- **What is expected**
Look through the entries below and copy exactly the part that begins with the line containing "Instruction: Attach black" and ends with the line containing "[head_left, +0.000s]". Do not copy the pictures.

··· Record excerpts ···

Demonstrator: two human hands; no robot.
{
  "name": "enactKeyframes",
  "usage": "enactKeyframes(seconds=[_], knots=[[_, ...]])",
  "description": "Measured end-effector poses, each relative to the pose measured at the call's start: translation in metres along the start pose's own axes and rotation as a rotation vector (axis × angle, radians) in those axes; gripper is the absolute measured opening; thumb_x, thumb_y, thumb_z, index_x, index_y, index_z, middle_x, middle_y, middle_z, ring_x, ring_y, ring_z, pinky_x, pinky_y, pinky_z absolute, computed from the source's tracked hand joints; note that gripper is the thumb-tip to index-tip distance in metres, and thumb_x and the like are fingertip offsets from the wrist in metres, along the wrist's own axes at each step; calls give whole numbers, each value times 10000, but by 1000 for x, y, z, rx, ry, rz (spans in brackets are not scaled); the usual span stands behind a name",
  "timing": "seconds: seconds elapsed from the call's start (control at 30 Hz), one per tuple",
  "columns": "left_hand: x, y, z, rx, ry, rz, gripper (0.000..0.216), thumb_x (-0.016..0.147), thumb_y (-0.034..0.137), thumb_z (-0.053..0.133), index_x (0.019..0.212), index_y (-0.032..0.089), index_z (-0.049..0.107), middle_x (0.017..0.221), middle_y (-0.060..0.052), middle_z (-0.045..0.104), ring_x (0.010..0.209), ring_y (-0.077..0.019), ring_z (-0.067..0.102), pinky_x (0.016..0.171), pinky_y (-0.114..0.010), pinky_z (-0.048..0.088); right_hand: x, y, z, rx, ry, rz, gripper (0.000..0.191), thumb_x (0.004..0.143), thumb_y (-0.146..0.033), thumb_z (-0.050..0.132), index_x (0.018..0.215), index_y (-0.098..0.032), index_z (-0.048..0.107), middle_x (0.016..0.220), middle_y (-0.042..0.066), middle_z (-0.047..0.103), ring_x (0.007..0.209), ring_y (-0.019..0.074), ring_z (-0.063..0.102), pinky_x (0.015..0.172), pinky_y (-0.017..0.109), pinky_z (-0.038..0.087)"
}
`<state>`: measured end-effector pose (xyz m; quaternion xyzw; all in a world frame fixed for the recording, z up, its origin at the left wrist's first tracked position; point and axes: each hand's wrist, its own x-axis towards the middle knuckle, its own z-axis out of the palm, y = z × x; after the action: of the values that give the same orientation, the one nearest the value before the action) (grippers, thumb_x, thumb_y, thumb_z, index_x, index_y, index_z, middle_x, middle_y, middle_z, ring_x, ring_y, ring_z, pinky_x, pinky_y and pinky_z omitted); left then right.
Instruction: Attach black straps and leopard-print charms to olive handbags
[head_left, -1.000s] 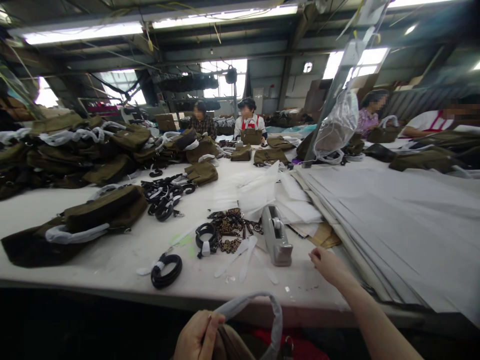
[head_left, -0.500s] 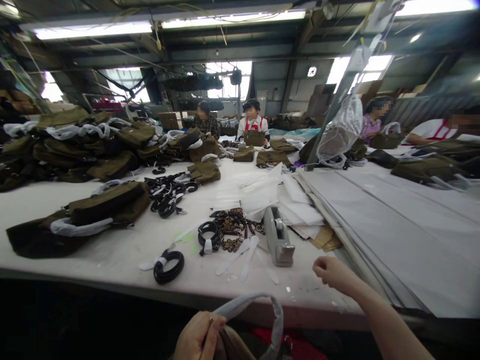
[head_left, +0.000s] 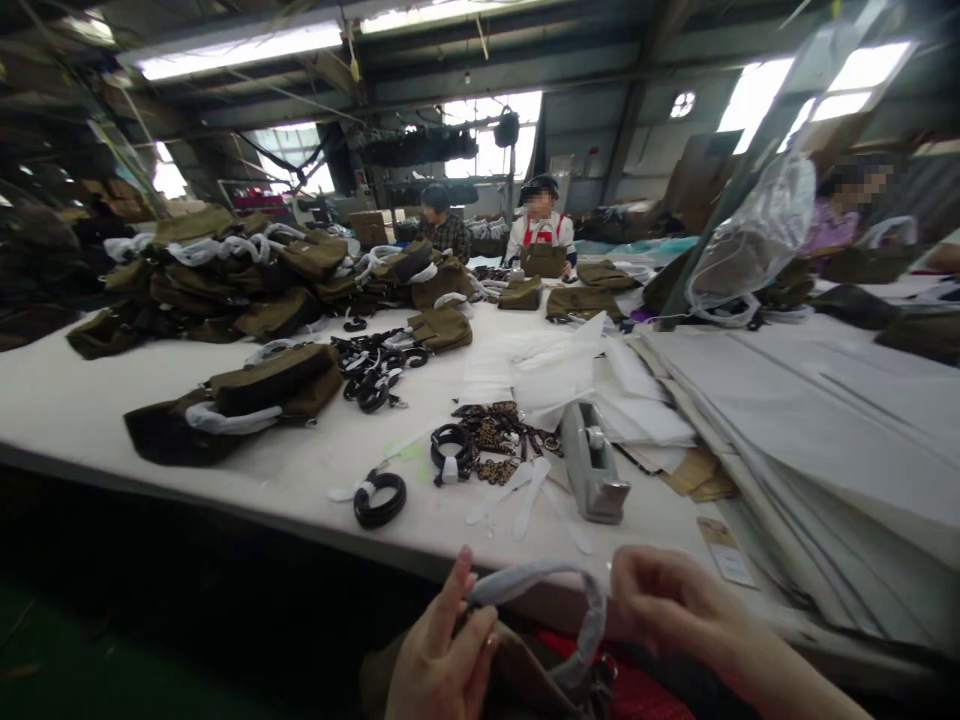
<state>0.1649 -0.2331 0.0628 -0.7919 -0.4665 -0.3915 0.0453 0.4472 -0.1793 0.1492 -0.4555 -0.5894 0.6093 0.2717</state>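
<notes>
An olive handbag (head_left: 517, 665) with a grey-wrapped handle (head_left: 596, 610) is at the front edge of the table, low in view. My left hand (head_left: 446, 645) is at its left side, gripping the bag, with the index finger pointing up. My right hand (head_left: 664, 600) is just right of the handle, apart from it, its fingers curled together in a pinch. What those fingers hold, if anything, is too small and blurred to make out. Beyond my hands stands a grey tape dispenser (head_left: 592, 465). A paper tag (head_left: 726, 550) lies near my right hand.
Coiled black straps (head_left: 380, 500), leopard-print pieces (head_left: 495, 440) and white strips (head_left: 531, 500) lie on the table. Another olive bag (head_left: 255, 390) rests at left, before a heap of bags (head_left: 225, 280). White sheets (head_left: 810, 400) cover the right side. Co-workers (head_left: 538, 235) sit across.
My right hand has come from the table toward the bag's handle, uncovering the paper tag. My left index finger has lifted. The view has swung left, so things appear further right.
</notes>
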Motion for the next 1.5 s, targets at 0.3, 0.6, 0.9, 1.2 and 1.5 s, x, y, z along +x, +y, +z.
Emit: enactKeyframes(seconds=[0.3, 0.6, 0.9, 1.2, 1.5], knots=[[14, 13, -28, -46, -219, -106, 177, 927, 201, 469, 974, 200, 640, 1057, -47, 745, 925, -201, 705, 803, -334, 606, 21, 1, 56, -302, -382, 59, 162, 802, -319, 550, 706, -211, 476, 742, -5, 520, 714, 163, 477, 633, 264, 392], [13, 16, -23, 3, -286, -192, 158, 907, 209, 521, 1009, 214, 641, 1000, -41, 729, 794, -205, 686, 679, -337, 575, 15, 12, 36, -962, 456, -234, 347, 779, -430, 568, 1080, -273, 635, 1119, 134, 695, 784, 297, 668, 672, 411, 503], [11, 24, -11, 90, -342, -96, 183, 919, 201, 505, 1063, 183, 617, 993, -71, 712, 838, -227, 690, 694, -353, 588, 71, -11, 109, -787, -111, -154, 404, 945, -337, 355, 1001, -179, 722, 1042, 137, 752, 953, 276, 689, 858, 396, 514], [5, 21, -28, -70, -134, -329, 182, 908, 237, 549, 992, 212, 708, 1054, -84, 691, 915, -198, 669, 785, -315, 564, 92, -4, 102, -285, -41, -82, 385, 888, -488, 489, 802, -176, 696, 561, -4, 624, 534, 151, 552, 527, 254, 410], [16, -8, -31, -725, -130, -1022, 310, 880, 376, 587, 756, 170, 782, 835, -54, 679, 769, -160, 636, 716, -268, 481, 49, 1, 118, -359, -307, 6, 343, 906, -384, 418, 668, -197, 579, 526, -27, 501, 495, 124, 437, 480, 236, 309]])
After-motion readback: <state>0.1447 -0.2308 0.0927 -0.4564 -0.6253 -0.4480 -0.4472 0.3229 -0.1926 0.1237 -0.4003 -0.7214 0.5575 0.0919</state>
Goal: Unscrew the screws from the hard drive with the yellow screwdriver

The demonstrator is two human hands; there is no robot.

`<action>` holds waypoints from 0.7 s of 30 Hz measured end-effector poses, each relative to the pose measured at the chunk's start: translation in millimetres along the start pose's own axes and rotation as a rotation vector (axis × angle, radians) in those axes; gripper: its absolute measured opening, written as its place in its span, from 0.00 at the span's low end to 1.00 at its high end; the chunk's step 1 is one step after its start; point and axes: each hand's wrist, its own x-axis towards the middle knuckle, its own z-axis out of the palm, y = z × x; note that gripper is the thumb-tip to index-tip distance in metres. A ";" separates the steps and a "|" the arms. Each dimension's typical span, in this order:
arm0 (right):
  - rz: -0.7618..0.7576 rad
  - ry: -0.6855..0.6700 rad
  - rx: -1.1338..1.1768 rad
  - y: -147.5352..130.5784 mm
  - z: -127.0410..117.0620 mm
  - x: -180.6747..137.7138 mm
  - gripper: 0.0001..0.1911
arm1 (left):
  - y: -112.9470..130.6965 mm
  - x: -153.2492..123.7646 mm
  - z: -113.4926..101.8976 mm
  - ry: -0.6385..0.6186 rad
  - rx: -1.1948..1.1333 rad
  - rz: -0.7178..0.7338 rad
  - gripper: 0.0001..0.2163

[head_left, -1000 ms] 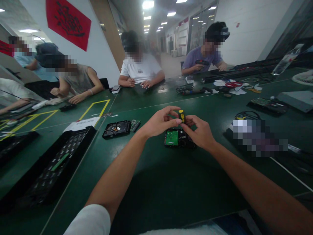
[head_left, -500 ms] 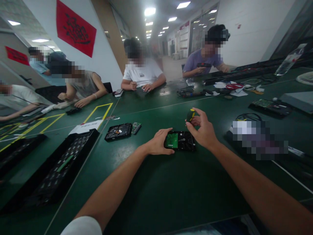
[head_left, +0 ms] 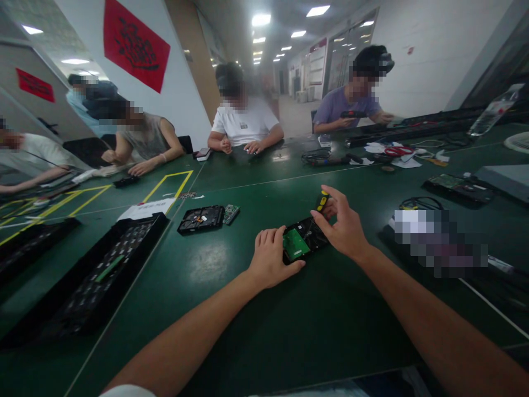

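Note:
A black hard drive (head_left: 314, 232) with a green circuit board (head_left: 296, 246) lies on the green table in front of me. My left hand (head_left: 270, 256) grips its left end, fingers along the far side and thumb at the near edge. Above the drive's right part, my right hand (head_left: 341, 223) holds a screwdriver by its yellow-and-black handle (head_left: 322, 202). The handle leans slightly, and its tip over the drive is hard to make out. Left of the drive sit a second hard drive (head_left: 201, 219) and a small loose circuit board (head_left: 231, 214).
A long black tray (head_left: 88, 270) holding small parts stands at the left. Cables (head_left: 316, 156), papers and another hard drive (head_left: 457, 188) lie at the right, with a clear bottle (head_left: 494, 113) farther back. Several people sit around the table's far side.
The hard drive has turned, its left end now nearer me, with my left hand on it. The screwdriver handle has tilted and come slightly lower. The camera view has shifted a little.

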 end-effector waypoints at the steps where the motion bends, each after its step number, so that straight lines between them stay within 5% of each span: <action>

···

- **Solved problem**
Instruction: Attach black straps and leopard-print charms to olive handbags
[head_left, -1.000s] 
[head_left, -0.500s] 
[head_left, +0.000s] 

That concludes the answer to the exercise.